* [EXERCISE DESCRIPTION]: Line by line, return the material below exactly as it reads.

# # #

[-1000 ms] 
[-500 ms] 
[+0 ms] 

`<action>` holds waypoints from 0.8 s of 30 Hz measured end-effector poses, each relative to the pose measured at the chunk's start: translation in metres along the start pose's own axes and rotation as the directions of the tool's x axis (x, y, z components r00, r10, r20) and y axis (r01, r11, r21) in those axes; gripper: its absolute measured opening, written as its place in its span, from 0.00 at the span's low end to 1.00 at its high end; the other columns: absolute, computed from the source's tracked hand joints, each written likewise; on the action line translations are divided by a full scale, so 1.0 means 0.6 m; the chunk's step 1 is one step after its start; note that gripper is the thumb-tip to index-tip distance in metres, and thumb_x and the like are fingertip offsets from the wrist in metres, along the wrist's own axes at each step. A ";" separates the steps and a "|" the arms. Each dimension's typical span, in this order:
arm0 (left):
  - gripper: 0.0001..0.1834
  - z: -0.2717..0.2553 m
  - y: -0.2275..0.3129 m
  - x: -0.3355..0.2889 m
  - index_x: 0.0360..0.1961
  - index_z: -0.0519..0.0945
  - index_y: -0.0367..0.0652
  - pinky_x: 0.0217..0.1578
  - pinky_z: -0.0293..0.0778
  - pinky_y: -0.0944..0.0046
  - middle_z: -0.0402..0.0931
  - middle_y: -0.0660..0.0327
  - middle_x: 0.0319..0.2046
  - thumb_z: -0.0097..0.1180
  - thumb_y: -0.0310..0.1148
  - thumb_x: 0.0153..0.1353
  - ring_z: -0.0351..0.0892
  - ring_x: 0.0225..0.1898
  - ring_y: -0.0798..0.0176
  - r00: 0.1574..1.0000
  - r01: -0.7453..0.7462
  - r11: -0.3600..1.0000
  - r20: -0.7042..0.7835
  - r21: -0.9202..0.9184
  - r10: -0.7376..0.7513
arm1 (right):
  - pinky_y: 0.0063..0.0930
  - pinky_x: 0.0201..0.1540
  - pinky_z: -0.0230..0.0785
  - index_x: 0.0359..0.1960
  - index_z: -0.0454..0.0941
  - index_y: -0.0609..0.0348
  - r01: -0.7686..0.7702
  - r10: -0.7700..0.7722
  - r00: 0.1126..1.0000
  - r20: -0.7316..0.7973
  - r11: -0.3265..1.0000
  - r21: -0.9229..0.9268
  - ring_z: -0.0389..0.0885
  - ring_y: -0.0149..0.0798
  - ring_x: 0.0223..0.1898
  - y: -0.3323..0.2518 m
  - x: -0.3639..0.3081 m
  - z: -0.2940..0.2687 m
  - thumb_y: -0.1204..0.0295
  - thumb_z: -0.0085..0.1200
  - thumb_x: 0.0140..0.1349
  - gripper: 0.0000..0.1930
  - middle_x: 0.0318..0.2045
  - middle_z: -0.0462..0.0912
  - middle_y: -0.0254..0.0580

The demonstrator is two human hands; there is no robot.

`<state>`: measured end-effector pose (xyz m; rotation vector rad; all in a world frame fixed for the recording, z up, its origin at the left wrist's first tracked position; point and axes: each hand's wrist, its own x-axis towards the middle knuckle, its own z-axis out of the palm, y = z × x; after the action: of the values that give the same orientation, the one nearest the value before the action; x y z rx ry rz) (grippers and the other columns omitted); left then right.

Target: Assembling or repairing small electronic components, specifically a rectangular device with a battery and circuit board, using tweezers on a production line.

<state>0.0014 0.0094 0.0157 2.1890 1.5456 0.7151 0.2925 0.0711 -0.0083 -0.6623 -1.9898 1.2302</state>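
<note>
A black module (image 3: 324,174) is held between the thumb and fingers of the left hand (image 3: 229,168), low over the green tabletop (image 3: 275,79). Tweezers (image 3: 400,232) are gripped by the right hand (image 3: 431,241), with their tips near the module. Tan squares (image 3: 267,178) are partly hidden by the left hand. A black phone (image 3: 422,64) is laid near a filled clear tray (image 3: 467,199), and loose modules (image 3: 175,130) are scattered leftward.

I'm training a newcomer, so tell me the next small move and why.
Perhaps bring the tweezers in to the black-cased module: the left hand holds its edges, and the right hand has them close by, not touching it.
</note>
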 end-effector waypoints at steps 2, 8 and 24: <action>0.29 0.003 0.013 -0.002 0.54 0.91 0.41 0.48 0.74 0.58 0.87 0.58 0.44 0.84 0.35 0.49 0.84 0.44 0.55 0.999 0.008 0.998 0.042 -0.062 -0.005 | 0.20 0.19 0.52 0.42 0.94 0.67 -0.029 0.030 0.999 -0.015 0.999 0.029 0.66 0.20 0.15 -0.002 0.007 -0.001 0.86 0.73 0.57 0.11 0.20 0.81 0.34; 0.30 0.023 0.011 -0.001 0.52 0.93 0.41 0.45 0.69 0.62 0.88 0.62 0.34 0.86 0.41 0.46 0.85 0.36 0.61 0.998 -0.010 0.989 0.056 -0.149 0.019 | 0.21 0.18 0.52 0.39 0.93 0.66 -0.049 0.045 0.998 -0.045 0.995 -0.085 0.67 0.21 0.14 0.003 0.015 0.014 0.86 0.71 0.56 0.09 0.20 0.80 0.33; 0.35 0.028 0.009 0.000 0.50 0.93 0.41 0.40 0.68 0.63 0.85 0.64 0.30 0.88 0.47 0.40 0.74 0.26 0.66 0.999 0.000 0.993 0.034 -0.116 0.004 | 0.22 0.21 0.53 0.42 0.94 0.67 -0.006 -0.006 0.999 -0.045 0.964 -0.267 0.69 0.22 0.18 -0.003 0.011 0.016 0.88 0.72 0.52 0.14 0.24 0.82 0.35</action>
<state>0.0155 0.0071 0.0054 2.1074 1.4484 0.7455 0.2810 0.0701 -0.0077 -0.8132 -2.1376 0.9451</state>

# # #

* [ANSWER TO THIS PROBLEM]:
[-1000 ms] 
[-500 ms] 
[+0 ms] 

`<action>` holds waypoints from 0.8 s of 30 Hz measured end-effector poses, each relative to the pose measured at the chunk's start: translation in metres along the start pose's own axes and rotation as the directions of the tool's x axis (x, y, z components r00, r10, r20) and y axis (r01, r11, r21) in those axes; gripper: its absolute measured opening, written as its place in its span, from 0.00 at the span's low end to 1.00 at its high end; the other columns: absolute, computed from the source's tracked hand joints, each written likewise; on the action line translations are divided by a full scale, so 1.0 means 0.6 m; the chunk's step 1 is one step after its start; note that gripper is the thumb-tip to index-tip distance in metres, and thumb_x and the like are fingertip offsets from the wrist in metres, along the wrist's own axes at each step. A ";" separates the steps and a "|" the arms. Each dimension's typical span, in this order:
arm0 (left):
  - gripper: 0.0001..0.1834
  - z: -0.2717..0.2553 m
  - y: -0.2275..0.3129 m
  - x: -0.3355..0.2889 m
  - index_x: 0.0360..0.1961
  - index_z: -0.0519..0.0945
  - index_y: -0.0367..0.0652
  - pinky_x: 0.0217..0.1578
  - pinky_z: -0.0293..0.0778
  - pinky_y: -0.0944..0.0046
  - middle_z: -0.0402..0.0931
  - middle_y: -0.0660..0.0327
  - middle_x: 0.0319..0.2046
  - thumb_z: -0.0097..0.1180
  - thumb_y: -0.0310..0.1148
  - thumb_x: 0.0153..0.1353
  - ring_z: -0.0351..0.0892
  - ring_x: 0.0225..0.1898
  - ring_y: -0.0798..0.0176
  - r00: 0.1574..1.0000
  - r01: -0.7453..0.7462
  - r11: -0.3600..1.0000
  - r20: -0.7042..0.7835
  - r21: -0.9202..0.9184
  - r10: -0.7376..0.7513
arm1 (right):
  - pinky_y: 0.0063..0.0930
  - pinky_x: 0.0201..0.1540
  - pinky_z: -0.0230..0.0785
  - index_x: 0.0359..0.1960
  - index_z: -0.0454..0.0941
  - index_y: -0.0609..0.0348
  - r01: -0.7686..0.7702
  - r10: -0.7700..0.7722
  - r00: 0.1126..1.0000
  - r20: -0.7316..0.7973
  - r11: -0.3265..1.0000
  - r21: -0.9229..0.9268
  - ring_z: -0.0389..0.0885
  - ring_y: -0.0149..0.0798
  - ring_x: 0.0223..0.1898
  - y: -0.3323..0.2518 m
  - x: -0.3639..0.3081 m
  - z: -0.2940..0.2687 m
  - thumb_y: -0.1204..0.0295
  - thumb_z: -0.0085..0.1200
  - thumb_x: 0.0140..0.1349
  - gripper: 0.0000..0.1930
  - middle_x: 0.0318..0.2045
  - middle_z: -0.0462..0.0912
  - middle_y: -0.0254..0.0580

The demonstrator is two human hands; there is no robot.

`<state>`: measured end-effector pose (xyz m; rotation vector rad; all in a world frame fixed for the recording, z up, its origin at the left wrist's first tracked position; point and axes: each hand's wrist, its own x-axis towards the middle knuckle, its own z-axis out of the palm, y = z × x; after the action: of the values that give the same orientation, the one nearest the value before the action; x y z rx ry rz) (grippers and the other columns omitted); left then right.

Target: Assembling or repairing small electronic components, specifically a rectangular device with a battery and circuit board, using tweezers on a production line.

<state>0.0014 0.0094 0.0157 2.1890 1.5456 0.7151 0.2925 0.0711 -0.0083 -0.6623 -1.9898 1.2302</state>
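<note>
A black module (image 3: 324,174) is held between the thumb and fingers of the left hand (image 3: 229,168), low over the green tabletop (image 3: 275,79). Tweezers (image 3: 400,232) are gripped by the right hand (image 3: 431,241), with their tips near the module. Tan squares (image 3: 267,178) are partly hidden by the left hand. A black phone (image 3: 422,64) is laid near a filled clear tray (image 3: 467,199), and loose modules (image 3: 175,130) are scattered leftward.

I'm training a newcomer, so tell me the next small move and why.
Perhaps bring the tweezers in to the black-cased module: the left hand holds its edges, and the right hand has them close by, not touching it.
</note>
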 end-effector waypoints at steps 2, 8 and 24: <action>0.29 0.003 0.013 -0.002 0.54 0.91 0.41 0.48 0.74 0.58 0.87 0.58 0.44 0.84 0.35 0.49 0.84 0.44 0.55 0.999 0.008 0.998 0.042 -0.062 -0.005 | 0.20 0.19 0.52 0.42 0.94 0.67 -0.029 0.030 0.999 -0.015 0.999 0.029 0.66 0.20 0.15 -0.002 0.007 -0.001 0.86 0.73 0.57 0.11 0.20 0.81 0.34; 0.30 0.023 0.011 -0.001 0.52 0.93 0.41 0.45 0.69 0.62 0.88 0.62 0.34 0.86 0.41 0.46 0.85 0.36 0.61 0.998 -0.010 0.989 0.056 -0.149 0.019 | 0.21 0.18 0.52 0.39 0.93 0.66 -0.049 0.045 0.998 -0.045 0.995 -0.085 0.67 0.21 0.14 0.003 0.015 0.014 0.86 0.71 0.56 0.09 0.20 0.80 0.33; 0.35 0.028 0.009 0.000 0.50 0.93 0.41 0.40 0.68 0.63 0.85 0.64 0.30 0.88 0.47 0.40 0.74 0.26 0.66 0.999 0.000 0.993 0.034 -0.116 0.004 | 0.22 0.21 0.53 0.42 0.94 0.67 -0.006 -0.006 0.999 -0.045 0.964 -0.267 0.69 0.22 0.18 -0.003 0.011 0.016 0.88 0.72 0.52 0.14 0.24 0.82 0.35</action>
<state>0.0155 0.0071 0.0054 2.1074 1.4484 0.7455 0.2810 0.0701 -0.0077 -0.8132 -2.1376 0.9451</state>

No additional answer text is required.